Preisgeld-Königin Camille Rast stellt Franjo & Meillard in Schatten
Nach dem Weltcup-Final in Norwegen wird abgerechnet: Wer kassiert die meisten Preisgelder? Im Schweizer Team reiht sich Camille Rast weit oben ein.

Das Wichtigste in Kürze
- Nur Marco Odermatt hat im Schweizer Team mehr Preisgeld abgeräumt als Camille Rast.
- Die Walliserin reiht sich im Frauen-Weltcup auf «Preisgeld-Rang» vier ein.
- Damit hat sie mehr eingenommen als Franjo von Allmen und Loïc Meillard.

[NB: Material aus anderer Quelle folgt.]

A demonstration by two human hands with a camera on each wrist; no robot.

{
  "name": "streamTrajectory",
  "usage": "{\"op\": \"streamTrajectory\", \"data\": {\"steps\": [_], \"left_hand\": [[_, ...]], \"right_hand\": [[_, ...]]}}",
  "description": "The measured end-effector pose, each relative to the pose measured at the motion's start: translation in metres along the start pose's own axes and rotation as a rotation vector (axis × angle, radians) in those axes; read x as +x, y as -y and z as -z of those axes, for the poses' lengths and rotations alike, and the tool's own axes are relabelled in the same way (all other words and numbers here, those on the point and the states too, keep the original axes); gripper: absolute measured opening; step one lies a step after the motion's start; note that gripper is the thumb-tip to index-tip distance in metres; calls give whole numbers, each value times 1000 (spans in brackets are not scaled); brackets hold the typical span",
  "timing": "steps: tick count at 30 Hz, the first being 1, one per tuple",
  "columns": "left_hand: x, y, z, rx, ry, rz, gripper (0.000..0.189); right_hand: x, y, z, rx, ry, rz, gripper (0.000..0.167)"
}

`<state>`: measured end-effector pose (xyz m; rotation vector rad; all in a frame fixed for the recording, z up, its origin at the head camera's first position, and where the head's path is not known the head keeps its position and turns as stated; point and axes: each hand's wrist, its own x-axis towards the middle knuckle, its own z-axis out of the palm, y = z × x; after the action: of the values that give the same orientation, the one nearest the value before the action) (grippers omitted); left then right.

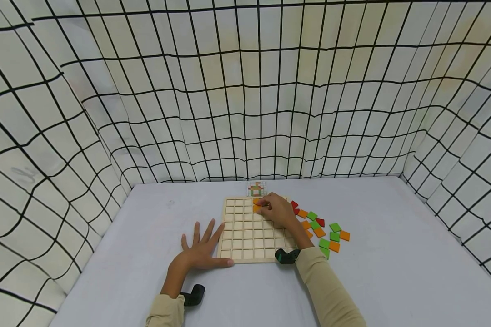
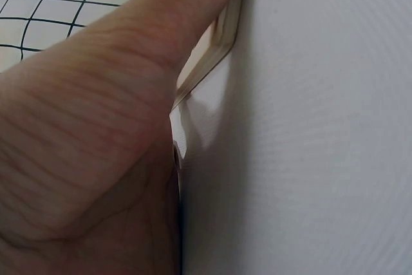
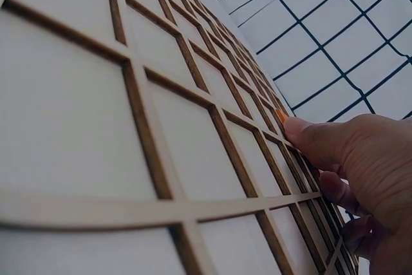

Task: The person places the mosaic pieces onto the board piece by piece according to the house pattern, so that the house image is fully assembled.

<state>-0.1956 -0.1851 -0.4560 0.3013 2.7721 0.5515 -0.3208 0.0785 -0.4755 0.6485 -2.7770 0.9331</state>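
Observation:
A square wooden grid board (image 1: 237,234) lies on the white table, its cells divided by thin raised strips. My left hand (image 1: 202,254) rests at the board's lower left, fingers spread, with the thumb along the front edge near the corner. Over the top rows, my right hand (image 1: 277,210) pinches an orange square tile (image 1: 256,209) with thumb and fingertips. Just above that tile, another orange tile (image 1: 255,200) sits in the top row. The right wrist view shows only an orange sliver (image 3: 280,115) by the thumb (image 3: 306,136).
Right of the board, loose green tiles (image 1: 335,227), orange tiles (image 1: 344,235) and red tiles (image 1: 320,222) lie scattered. A small printed pattern card (image 1: 256,189) lies behind the board. White walls with black netting (image 1: 270,100) enclose the table's back and sides.

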Motion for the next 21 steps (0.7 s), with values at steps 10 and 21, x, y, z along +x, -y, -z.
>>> {"op": "streamTrajectory", "data": {"steps": [10,21], "left_hand": [[-1,0,0,4,-2,-5,113],[-2,0,1,9,0,-6,113]], "right_hand": [[1,-1,-2,9,-5,0,16],[0,-1,-1,27,-1,-9,15]]}}
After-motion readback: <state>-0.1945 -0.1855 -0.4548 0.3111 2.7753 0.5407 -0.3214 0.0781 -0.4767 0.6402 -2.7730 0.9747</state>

Die Schweiz bleibt im Ski-Zirkus das Mass aller Dinge – das beweist auch die gestern zu Ende gegangene Saison. Bei den Männern überflügelt Marco Odermatt erneut alle, holt zum fünften Mal den Gesamtweltcup. Und dazu noch zwei Disziplinen-Kugeln!

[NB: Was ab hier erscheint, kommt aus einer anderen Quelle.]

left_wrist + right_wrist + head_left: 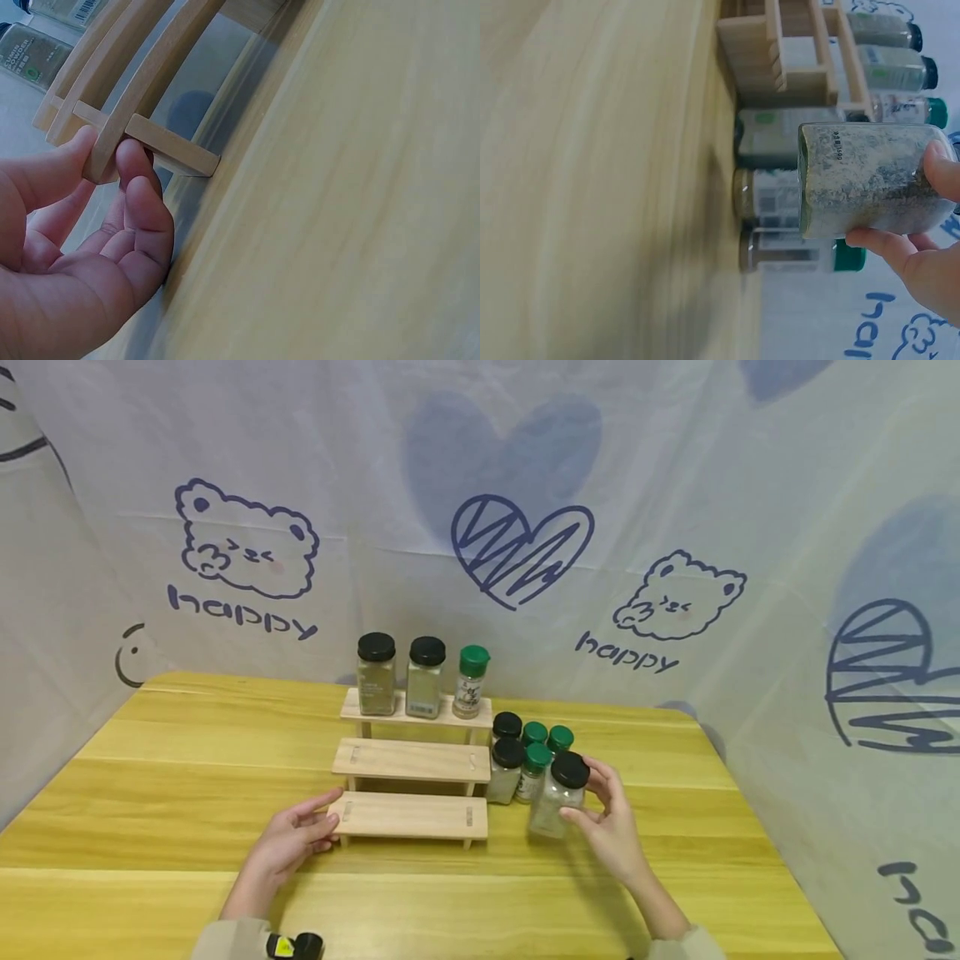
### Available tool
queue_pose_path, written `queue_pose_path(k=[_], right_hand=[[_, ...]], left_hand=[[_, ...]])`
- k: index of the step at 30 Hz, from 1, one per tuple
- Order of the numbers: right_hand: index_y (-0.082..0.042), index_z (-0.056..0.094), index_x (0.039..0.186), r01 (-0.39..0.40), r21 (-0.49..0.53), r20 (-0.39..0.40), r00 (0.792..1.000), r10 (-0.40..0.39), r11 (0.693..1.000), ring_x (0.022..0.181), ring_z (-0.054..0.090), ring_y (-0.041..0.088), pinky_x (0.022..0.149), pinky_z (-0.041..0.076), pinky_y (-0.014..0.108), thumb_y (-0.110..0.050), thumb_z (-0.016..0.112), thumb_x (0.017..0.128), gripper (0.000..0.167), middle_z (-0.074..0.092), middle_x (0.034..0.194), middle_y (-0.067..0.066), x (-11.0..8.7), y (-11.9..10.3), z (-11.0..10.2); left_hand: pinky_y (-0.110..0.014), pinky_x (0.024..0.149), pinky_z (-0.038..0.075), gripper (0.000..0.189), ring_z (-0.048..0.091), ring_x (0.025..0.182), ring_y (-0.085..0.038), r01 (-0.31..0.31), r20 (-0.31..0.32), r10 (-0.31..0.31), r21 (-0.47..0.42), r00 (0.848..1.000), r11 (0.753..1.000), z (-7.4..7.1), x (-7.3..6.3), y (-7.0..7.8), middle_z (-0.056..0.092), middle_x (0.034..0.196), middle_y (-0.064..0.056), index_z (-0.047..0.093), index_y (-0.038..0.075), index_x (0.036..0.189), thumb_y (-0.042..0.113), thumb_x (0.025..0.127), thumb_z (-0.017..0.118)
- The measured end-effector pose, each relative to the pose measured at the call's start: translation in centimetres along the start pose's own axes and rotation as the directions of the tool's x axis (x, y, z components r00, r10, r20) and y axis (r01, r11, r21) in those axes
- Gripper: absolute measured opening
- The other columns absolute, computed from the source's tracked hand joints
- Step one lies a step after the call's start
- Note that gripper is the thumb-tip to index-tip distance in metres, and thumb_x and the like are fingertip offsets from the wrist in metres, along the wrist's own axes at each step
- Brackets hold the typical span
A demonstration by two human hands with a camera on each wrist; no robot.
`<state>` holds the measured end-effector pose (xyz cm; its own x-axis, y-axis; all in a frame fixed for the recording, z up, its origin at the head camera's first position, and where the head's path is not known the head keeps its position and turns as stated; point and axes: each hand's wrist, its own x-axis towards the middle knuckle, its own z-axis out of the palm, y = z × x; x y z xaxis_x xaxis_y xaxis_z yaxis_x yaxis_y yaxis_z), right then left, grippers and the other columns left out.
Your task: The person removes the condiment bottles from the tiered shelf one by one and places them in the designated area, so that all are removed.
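A three-step wooden spice rack (411,760) stands on the table. My left hand (292,839) pinches the left end of its lowest step (112,142) between thumb and fingers. My right hand (611,822) grips a glass spice jar (558,797) with a black lid, to the right of the rack. In the right wrist view this jar (866,180) is lifted off the table and holds a pale, flaky seasoning. On the top step stand two black-lidded jars (377,677) (426,681) and a green-capped bottle (471,683). The middle and lowest steps bear nothing.
Just right of the rack, several jars stand close together: black-lidded ones (504,781) and green-capped ones (531,777). A printed cloth (375,460) hangs behind the wooden table (187,760) and along its sides.
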<state>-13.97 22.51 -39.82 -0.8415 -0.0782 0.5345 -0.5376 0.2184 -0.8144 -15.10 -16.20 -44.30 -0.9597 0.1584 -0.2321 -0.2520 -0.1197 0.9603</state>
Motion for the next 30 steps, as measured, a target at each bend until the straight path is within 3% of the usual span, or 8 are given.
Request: queue_pose_path(k=[8,12,19,30], right_hand=[[0.01,0.036,0.124,-0.02,-0.047,-0.004,1.0,0.02,0.999,0.094,0.051,0.008,0.064,0.052,0.023,0.024,0.063,0.065,0.066,0.049,0.107,0.019,0.0,1.4,-0.7],[0.01,0.036,0.124,-0.006,-0.077,-0.014,1.0,0.005,0.997,0.093,0.05,0.008,0.065,0.05,0.019,0.023,0.064,0.065,0.066,0.049,0.107,0.022,0.3,2.2,-1.0],[0.014,0.037,0.122,0.088,-0.159,-0.006,0.996,-0.09,0.983,0.095,0.049,0.008,0.084,0.04,0.015,0.022,0.067,0.063,0.067,0.05,0.104,0.029,1.2,3.7,-1.4],[0.011,0.035,0.123,-0.031,-0.162,0.018,0.999,0.035,0.986,0.098,0.048,0.038,0.086,0.039,0.016,0.02,0.065,0.067,0.064,0.047,0.11,0.029,1.8,4.8,-1.6]], left_hand=[[-0.022,0.063,0.049,0.051,0.056,0.07,-0.012,0.003,-0.004,-0.003,0.009,1.0,1.0,0.0,0.0,-0.1,0.058,0.085,-0.003,0.034,-0.005,0.131,0.004,0.086,0.057],[-0.022,0.064,0.049,0.052,0.056,0.071,-0.012,0.003,-0.004,-0.003,0.008,1.0,1.0,0.0,0.0,-0.1,0.058,0.085,-0.003,0.033,-0.005,0.132,0.004,0.086,0.057],[-0.023,0.064,0.048,0.052,0.056,0.071,-0.012,0.0,-0.007,0.0,0.019,1.0,1.0,0.0,0.0,0.0,0.058,0.087,-0.003,0.032,-0.005,0.132,0.004,0.087,0.056],[-0.023,0.064,0.048,0.052,0.057,0.072,-0.013,0.002,-0.01,-0.002,0.024,1.0,1.0,0.1,0.0,0.0,0.058,0.087,-0.003,0.033,-0.005,0.132,0.005,0.087,0.057]])
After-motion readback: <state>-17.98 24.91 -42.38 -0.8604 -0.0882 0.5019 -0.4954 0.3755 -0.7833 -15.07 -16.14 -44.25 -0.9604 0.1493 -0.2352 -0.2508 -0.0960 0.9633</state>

Doch Odi ist nicht der einzige Schweizer Ski-Star, der eine Top-Saison hinter sich hat. Dazu kommen zum Beispiel Dreifach-Olympiasieger Franjo von Allmen, Edeltechniker Loïc Meillard – oder Camille Rast.

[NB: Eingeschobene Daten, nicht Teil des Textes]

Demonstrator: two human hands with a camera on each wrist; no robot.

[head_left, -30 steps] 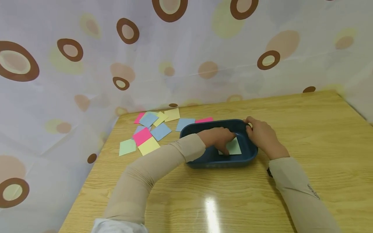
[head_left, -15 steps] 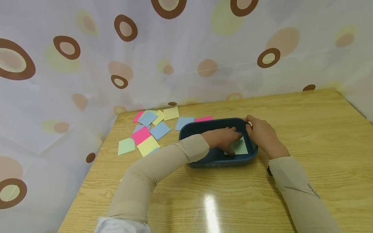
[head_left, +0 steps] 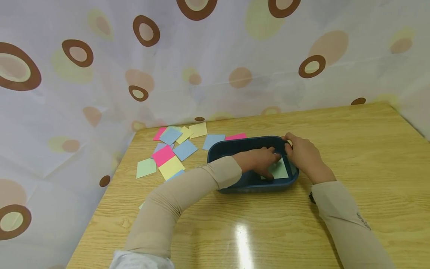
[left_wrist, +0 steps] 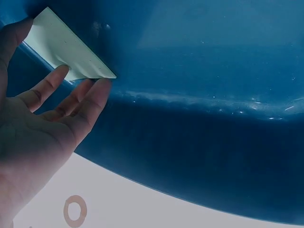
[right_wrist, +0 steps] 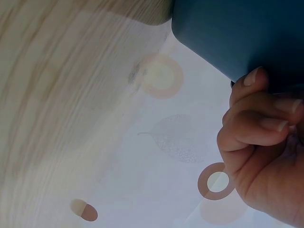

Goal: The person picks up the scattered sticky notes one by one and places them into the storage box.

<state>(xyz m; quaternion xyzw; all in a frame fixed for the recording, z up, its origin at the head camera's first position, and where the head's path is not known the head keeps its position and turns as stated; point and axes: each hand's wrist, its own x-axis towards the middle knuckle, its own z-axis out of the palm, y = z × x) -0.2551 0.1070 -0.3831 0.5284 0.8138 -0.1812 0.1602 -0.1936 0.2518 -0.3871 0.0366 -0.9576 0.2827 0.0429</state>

Die Walliserin fährt im Gesamtweltcup hinter Mikaela Shiffrin und Emma Aicher auf das Podest. Zudem wird sie im Slalom- und Riesenslalom-Weltcup jeweils Zweite. Das zahlt sich finanziell aus, wie der Blick auf die Preisgeld-Rangliste (Angaben in Franken umgerechnet) zeigt.

Hinter Überflieger Marco Odermatt (678'671.-) belegt Camille Rast im Schweizer Team Platz 2. Sie sichert sich 293'076 Stutz – und überflügelt damit Loïc Meillard (290'534.-) und Franjo von Allmen (255'373.-).
Shiffrin überflügelt bei den Frauen alle
Im Frauen-Weltcup belegt Rast damit Rang vier hinter Ski-Queen Mikaela Shiffrin (563.230.-), Emma Aicher (354.569.-) und Julia Scheib (312'157.-). Als zweitbeste Schweizerin folgt Corinne Suter auf Rang zwölf (126'342.-).

Mit dem Weltcup-Final in Lillehammer endet die Saison für die Ski-Cracks – es geht in die verdiente Pause. Los geht es mit der Saison 2026/27 traditionellerweise mit den Riesenslalom-Rennen in Sölden Ende Oktober.